How do I get a certificate for my Site Builder website?

1. Contact CCH support at 800.739.9998, option 4, option 5, option 3 to initiate the process.
2. Support will generate the CSR (Certificate Signing Request) that you will need at your Certificate Authority provider (CA).
3. Once you have the CER or CRT files (probably several files inside a ZIP), contact Support and we will use remote session to transfer the file. Some email servers will probably scrub the ZIP file contents so emailing the file will not work.
4. Once we have those files, then we can finalize the process.
5. Our internal process may take 24-48 hours.  NEW
6. We deploy SSLs after normal business hours Tuesday and Thursday (5pm Central Time) NEW

Notes on the process:

The CAs listed below are companies that our customers have had success with in the past and have a good reputation for customer service. You are not getting a “better” certificate from one CA vs another, an SSL certificate is an SSL certificate. Also, Wolters-Kluwer is not partnered with any of these companies, so there is no financial incentive for us one way or another. It’s simply your preference.

SSL Certificate Authorities

GoDaddy (No need for a wildcard certificate)
Network Solutions (Either the Xpress or Basic)
Register.com (Either the Essential or Premium)

Our CSR is created using {domain} as the domain without http:// or www, etc. So when you are asked or presented with a form asking for the domain name (sometimes labeled common name), enter it without the http:// or www. Stating this a different way and in more accurate technical terms, all of the CSRs generated by CCH will have a SAN (Subject Alternative Name) for both the root/bare/naked domain name and the www subdomain.  Make sure your provider is issuing your certificate for both SANs.

One final note, this process will have to be repeated each time the certificate is renewed, so it is recommended purchasing the certificate for the longest term that is affordable to you. CAs may sell you a certificate for 5 years, but that is purely about purchasing. No CA  issues a valid certificate for longer than one year. So you MUST renew or rekey or re-issue (not re-purchase) every year. 

What if I have already purchased a certificate? How do I get it on my site?

For security reasons, CCH  CANNOT/WILL NOT accept any Private Key not generated by CCH. CCH must generate the CSR and private key pair.

If you did not contact CCH for the CSR, you do not need to re-purchase or revoke the certificate, but you do need to re-issue using our CSR. Revoking generally means you have to get a refund from your provider. DO NOT REVOKE if at all possible!

To restate, the cheaper and free SSL providers generally generate CSR and private KEY files. CCH cannot use the SSLs provided from these sources unless they can accept our CSR file and not provide you a private key. Additionally, some of these providers want custom folder names and custom file in these folders as part of the domain. For security reasons, CCH does not permit the certificates from these providers. We have found the Namecheap and Sertigo (Comodo)  do not have any way to you to use our CSR. That means they generate the CSR and the private key we cannot accept. NEW

Contact CCH support at 800.739.9998, option 4, option 5, option 3. 
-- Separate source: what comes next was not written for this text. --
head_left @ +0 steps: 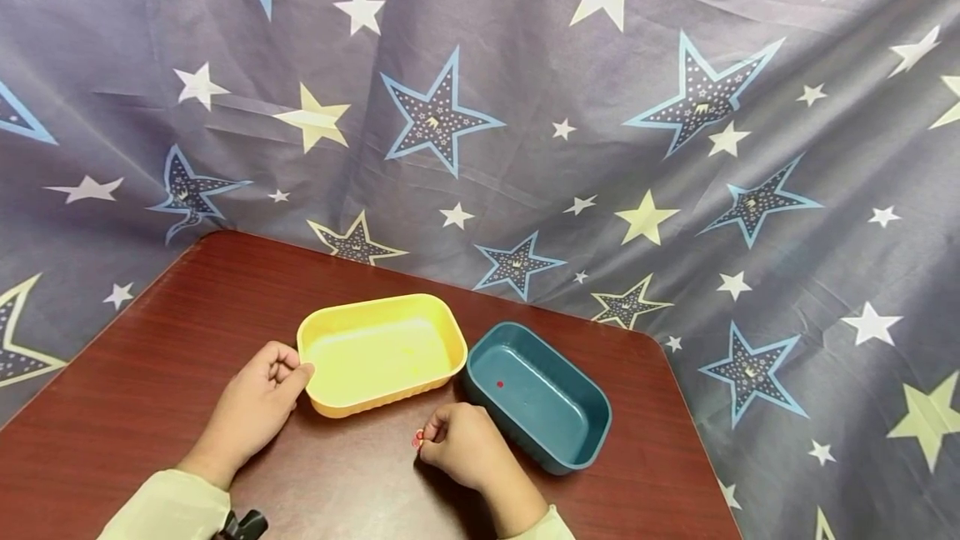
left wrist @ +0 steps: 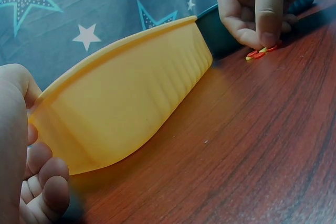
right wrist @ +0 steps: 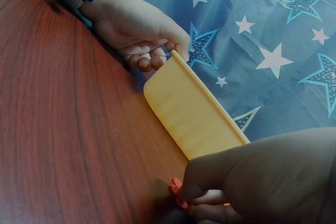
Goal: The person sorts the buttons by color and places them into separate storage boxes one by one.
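At its left end, the rim of a yellow plastic tray (head_left: pixel 393 400) is pinched by my left hand (head_left: pixel 255 398). My right hand (head_left: pixel 467 442) holds small red and yellow pieces (head_left: pixel 417 438) between thumb and fingertips, just in front of the trays. Up close in the left wrist view, the pieces (left wrist: pixel 256 54) look like little rings or loops, low over the table. A dark teal tray (head_left: pixel 551 394) stands right of the yellow one, behind my right hand. One small red spot (head_left: pixel 500 384) shows on its floor.
Both trays sit on a reddish-brown wooden table (head_left: pixel 247 290). A star-patterned grey cloth (head_left: pixel 517 190) hangs behind the table's back edge and along its right side. A black device (head_left: pixel 246 525) is strapped at my left wrist.
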### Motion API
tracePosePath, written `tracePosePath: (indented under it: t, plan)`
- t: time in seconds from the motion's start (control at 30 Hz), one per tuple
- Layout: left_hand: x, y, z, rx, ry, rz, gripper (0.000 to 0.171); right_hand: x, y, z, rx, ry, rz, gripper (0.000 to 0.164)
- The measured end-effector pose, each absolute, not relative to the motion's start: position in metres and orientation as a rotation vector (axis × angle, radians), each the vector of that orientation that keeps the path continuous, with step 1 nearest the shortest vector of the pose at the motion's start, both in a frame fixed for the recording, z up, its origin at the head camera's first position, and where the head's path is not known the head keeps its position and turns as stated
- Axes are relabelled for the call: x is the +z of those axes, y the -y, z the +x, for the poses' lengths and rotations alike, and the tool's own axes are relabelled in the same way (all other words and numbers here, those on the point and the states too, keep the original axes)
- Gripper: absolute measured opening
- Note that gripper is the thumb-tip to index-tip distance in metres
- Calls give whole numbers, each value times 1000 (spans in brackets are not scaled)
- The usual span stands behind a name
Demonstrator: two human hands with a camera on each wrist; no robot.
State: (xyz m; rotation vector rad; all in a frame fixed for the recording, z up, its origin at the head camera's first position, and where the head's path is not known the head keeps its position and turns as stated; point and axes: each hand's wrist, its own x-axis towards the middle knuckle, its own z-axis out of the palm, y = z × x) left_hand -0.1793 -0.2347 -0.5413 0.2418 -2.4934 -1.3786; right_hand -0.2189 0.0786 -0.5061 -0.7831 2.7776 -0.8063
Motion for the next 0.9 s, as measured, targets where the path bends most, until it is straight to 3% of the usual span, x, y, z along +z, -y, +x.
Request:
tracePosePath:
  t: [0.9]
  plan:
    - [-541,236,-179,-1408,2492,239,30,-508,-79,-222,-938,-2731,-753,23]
Common questions asked by Certificate Authorities

Do I need a CSR or SSL for multiple domains? No. We can generate the CSR to cover multiple domains you own. It is not recommended to use SSL on domains using a 301 redirect to your primary domain as the point at which the SSL matters is the domain showing in the address bar of the browser when the page finishes loading.
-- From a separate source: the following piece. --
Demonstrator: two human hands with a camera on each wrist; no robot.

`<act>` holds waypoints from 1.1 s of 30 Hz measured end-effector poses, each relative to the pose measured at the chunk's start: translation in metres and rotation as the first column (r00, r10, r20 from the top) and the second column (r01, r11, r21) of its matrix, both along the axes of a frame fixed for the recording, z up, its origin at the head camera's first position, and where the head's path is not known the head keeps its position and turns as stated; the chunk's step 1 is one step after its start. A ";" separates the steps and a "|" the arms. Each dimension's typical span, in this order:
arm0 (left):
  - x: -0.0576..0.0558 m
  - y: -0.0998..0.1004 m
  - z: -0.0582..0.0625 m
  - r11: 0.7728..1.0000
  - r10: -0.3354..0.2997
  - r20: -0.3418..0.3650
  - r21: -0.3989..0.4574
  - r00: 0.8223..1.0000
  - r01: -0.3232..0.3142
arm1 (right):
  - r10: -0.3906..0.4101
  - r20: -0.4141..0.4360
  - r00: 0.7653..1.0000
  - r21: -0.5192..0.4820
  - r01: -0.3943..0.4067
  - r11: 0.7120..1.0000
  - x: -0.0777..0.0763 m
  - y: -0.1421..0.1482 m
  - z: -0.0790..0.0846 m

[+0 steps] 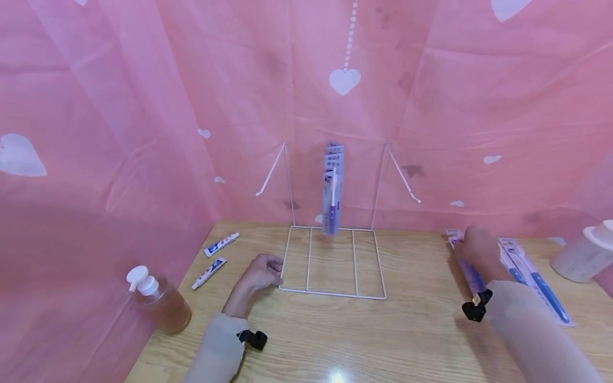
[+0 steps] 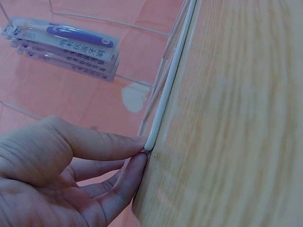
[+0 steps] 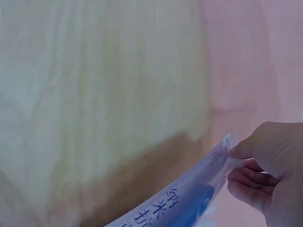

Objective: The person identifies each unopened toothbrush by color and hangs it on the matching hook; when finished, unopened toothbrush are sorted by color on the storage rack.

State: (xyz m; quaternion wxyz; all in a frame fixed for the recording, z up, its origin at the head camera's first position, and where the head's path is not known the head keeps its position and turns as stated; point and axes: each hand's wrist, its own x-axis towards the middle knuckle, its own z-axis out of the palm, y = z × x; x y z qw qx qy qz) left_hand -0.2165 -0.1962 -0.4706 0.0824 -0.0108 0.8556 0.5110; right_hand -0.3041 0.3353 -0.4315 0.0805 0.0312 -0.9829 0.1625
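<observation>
My left hand [image 1: 261, 272] pinches the near left corner of a white wire rack [image 1: 330, 292] between thumb and fingers, as the left wrist view [image 2: 71, 165] shows close up. Several packaged toothbrushes [image 1: 332, 197] hang one behind another at the middle of the rack's back. Over on the right side, my right hand [image 1: 479, 252] pinches the end of a packaged toothbrush [image 3: 175, 198] by thumb and fingers; a blue handle shows through its clear wrapping. More packaged toothbrushes [image 1: 541, 282] lie on the table beside that hand.
Two small toothpaste tubes [image 1: 221, 244] lie left of the rack. A pump bottle [image 1: 163, 303] with amber liquid stands at the left edge, a white container [image 1: 581, 255] at the far right. Two white wire arms [image 1: 403, 175] stick out from the rack's upper ends. Pink cloth [image 1: 239, 106] hangs behind.
</observation>
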 end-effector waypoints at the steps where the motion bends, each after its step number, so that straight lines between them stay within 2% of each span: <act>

Do I need to include subdomains? Do not purchase wildcard certificates. Wolters-Kluwer CCH Site Builder will not accept wildcard SSLs for security reasons.

What if I have multiple domains? As a general rule, using a 301 Redirect on secondary domains is preferred, that way, visitors are redirected to the secured domain. However, if you absolutely must use a secondary domain, you must tell Support at the time the CSR is generated so it is included as a SAN (Subject Alternative Name) at time of CSR and private KEY generation and so that we do NOT remove the secondary domain from our control panel.

Does Site Builder support the Free SSL certificates? The Site Builder server does NOT support the free SSL certificates. This includes when you have generated your own CSR and private key pair.

I have a CSR from last time. Can I use it again? Some Google searches on this topic would indicate that you can. We here at CCH have not had successes in doing so. Additionally, new encryption methods and hash  algorithms would mean a new CSR and private key generation is preferred and provides improved security.

N/A

N/A

• During Non-Freeze/Normal period, the client certificate requests which received before 1PM CT will be deployed on the same day between 5 PM - 8 AM. The requests received after 1PM will be deployed next way between 5 PM - 8 AM
• During Soft-Freeze and Hard-Freeze, we will be doing less frequently to minimize risk.
• During Soft-Freeze, we will do Tues/Thu/Sat 10 PM following the 1 PM cutoff of previous day.
• During Hard-Freeze, we will do Sat 10 PM following the 1 PM cutoff of previous day.